Here at least is an example where the authorities killed the ringleader and ignored the ring he led. We know from Josephus and the New Testament that John the Baptist did have followers, and we know of no effort to arrest, try or execute any of these followers. The authorities went after John alone, just as they went after Jesus alone. Clearly, this sort of thing could happen, because in John’s case, apparently it did happen.
But there’s a huge problem with Martin’s argument. Martin never tries to argue that John or his followers were armed or intended to join with other armed forces (angelic or no) to overthrow the Temple and Rome. John was an unarmed figure who was feared because his popularity suggested to some that he might potentially lead a rebellion. But if that’s the case, and Jesus was like John, doesn’t that suggest that Jesus was also an unarmed figure who was feared because he might potentially take up arms someday? In other words, the comparison between John and Jesus argues for Jesus being unarmed, with no present intention of joining forces with anyone.
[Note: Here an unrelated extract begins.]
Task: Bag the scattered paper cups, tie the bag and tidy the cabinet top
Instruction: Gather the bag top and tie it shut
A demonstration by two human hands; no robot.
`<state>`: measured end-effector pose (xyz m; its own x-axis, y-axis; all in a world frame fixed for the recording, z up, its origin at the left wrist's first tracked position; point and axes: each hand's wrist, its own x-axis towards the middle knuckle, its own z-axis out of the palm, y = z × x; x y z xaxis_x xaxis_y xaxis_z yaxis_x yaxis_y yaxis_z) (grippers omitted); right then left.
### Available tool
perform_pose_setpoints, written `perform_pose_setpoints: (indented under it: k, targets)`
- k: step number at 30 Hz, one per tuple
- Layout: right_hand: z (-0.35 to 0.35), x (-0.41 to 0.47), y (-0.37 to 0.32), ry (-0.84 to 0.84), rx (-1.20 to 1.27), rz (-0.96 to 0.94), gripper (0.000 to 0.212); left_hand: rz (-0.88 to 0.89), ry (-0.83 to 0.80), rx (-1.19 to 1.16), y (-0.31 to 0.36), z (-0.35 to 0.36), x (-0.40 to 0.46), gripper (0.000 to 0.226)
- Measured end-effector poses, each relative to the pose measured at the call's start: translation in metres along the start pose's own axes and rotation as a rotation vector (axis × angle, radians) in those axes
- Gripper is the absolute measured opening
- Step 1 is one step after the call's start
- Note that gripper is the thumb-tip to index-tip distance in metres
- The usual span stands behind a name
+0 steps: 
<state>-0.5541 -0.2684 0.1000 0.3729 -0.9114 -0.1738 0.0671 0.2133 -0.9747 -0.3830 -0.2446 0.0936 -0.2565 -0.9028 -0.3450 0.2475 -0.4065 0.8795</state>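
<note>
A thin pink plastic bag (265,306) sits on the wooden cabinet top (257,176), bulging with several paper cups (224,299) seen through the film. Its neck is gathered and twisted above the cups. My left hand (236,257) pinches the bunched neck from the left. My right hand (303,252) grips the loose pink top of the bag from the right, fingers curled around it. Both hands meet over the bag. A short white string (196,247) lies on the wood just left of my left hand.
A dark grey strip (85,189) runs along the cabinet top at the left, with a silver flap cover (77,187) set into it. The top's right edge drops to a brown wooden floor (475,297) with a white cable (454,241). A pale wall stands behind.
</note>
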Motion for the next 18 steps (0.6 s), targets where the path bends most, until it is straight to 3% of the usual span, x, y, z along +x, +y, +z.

But Martin believes that Jesus’ followers were already armed when Jesus was arrested, and were hoping that very Passover to join in a battle against Rome and the Jewish leadership! So in what sense is the case of John a precedent for the failure by Rome to prosecute Jesus’ (supposedly) armed followers?
Let’s consider the problem with Martin’s argument from a different angle. Martin is arguing that it was against the law to carry swords in Jerusalem, and that it would have been typical for Rome to enforce this law by arresting only the leader of a band armed with swords. But does this make sense? What would stop a second leader from arising to command a band that had lost its original leader? How, indeed, could Rome make certain that a band of armed Jews did not have a leader? Or, indeed, how could Rome determine that a single armed Jew was not part of a band of other armed Jews?
I think it’s simpler to imagine that Rome would have enforced the law as (Martin thinks it was) written. If there was a law against carrying swords in Jerusalem, then anyone carrying a sword was subject to arrest. If only Jesus was arrested by Rome, then he couldn’t have been arrested because his followers were carrying swords, because then his followers would have been arrested, too.
In fact, the scenario Martin imagines would probably not have ended in anything like an arrest. Over on the Jesus Blog, the venerable Dale Allison was interviewed about the Martin article. He raised a number of questions about Martin’s thesis, including the following:
[I]f Jesus and some of his followers were armed, I’m not sure why he was arrested. Why wasn’t he just killed in Gethsemane? You don’t arrest an armed band that’s just said “en garde!” (or the Aramaic equivalent). You kill them, right? My guess is that only one guy drew a sword, two at most; otherwise there likely would have been blood all around.
But as you already know, I don’t think any of Jesus’ followers drew a sword in Gethsemane. I think that Jesus’ arrest was bloodless, that the slave of the high priest left the scene with both ears attached to his head. I don’t see anything in the Martin article that would cause me to change my mind.
I’ll close by praising Martin. Allison admitted this in his Jesus Blog interview:
I’m not sure what to make of the swords in Mark and Luke. I’ve never read anything that made much sense to me. So that’s always been there in the background, and Dale Martin is right to press the issue.
Agreed 100%. I think that if there were swords at Gethsemane, if there was an ear-slicing event, then an explanation like Martin’s might be the only way to make sense of these facts.